Requirement ->
In the data below, find every line with the string "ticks" and pull it out.

Dataset content ->
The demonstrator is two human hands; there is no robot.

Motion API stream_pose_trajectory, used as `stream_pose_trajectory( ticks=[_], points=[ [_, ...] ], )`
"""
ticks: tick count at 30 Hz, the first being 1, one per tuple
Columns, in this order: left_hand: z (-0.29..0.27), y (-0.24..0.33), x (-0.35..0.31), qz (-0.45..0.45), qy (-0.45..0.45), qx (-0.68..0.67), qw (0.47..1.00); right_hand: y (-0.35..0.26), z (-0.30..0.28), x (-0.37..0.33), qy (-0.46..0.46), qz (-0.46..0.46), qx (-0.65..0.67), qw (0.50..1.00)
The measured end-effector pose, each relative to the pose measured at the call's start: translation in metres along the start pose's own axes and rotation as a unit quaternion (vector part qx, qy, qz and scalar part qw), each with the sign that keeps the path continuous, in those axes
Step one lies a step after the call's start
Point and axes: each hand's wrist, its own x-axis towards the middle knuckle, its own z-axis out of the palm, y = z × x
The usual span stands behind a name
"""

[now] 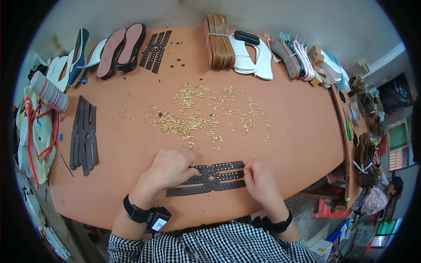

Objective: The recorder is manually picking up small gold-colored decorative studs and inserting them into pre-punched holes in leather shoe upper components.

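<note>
Two bare hands are brought to one dark, strap-like cut piece (212,185), which is laid flat at the lower centre of the frame, its bands dotted with small metallic studs. The left hand (173,164) is curled narrow, its fingertips set on the upper left part of the piece; whether anything is gripped in it cannot be told. The right hand (262,182) is placed at the right end of the piece, with thumb and forefinger drawn close together; whether the edge or a stud is pinched there cannot be made out.

Many loose gold-coloured bits (182,125) are strewn across the tabletop (302,131) in the middle of the frame. More dark cut pieces (81,131) are stacked at the left, with a thin rod (66,165) just beside them. Other studded pieces (153,52) are laid at the upper left, next to pink-topped soles (131,44). A bundle of brown soles (219,44) is stood at the top centre, beside white shoe parts (263,59) on which a black object (247,37) is rested.
</note>
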Motion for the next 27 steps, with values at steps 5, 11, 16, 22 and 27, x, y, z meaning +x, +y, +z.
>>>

Solution for this task ->
Motion API stream_pose_trajectory, used as `stream_pose_trajectory( ticks=[_], points=[ [_, ...] ], )`
ticks: tick count at 30 Hz, the first being 1, one per tuple

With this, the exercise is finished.